VIgilante has identified a trend of threat actors are using Remote Desktop Protocol (RDP), not email, to gain access to a victim’s network.
The threat actor first hacks a third-party vendor, identifies and acquires a victim’s RDP credentials, and then gains access to their clients’ systems.
It seems that every day we read about cyberattacks that gain traction via phishing or other email attack vectors; however, stolen RDP credentials are now the most common way that ransomware attackers gain access to a victim’s network. In at least one case, hackers claimed to have found a vendor’s clients’ RDP credentials in plain text in a text file the vendor had left unencrypted on their desktop.

Designed by Microsoft as a method for remote access and management, RDP is used by hackers as an attack vector in 70-80% of recent attacks, according to an FBI spokesperson at the Feb. 25, 2020 RSA conference. The use of RDP attacks has partly been driven by dark web markets selling RDP access relatively cheaply.

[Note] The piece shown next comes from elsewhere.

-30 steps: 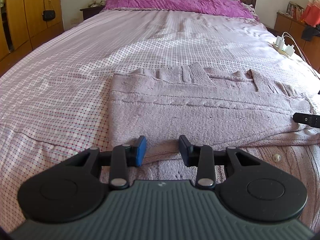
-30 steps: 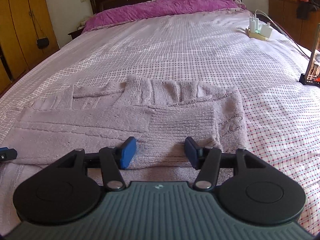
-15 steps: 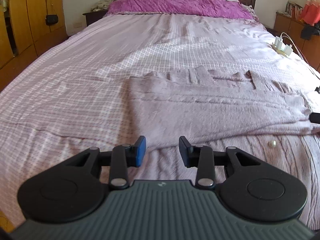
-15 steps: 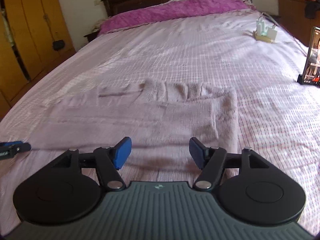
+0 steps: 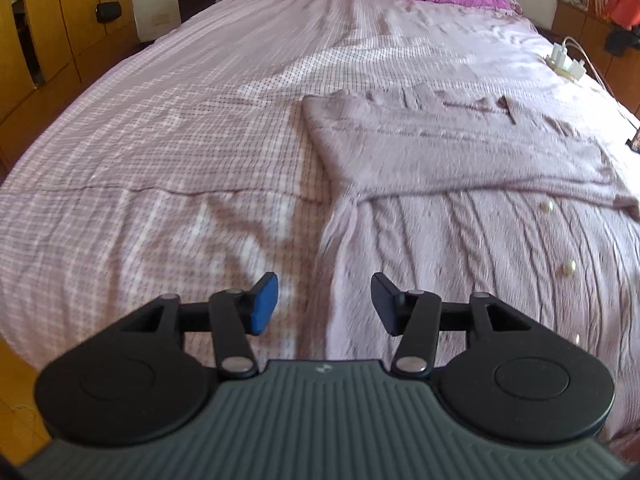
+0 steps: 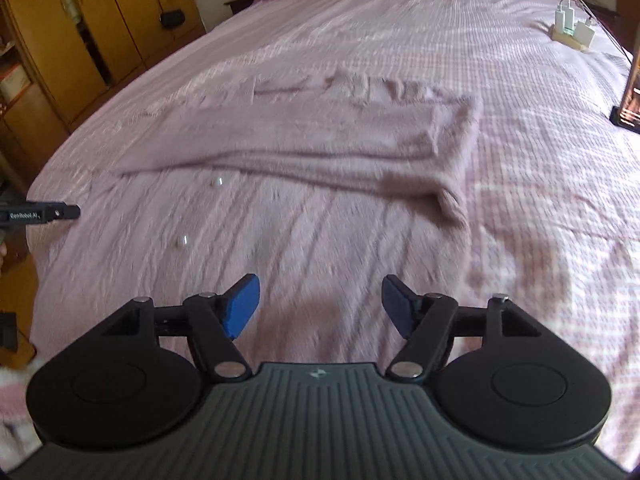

  • One of the most infamous examples was the 2016 hacking spree of numerous healthcare entities by threat actors calling themselves “thedarkoverlord.” In time, an investigative journalist learned that the threat actors had purchased compromised RDP servers on the Dark Web forum, RDP shop, and marketplace known as xDedic.

RDP connections are often left enabled even when not in use, according to an FBI alert issued in 2018. Vigilante urges those who do not use RDP to ensure that it is disabled, and those who do use RDP implement the following FBI suggestions:

  • Create strong passwords and change them regularly,
  • Always use strong access controls, such as two-factor authentication,
  • Have RDP disabled by default and only have RDP enabled when you are actively using it.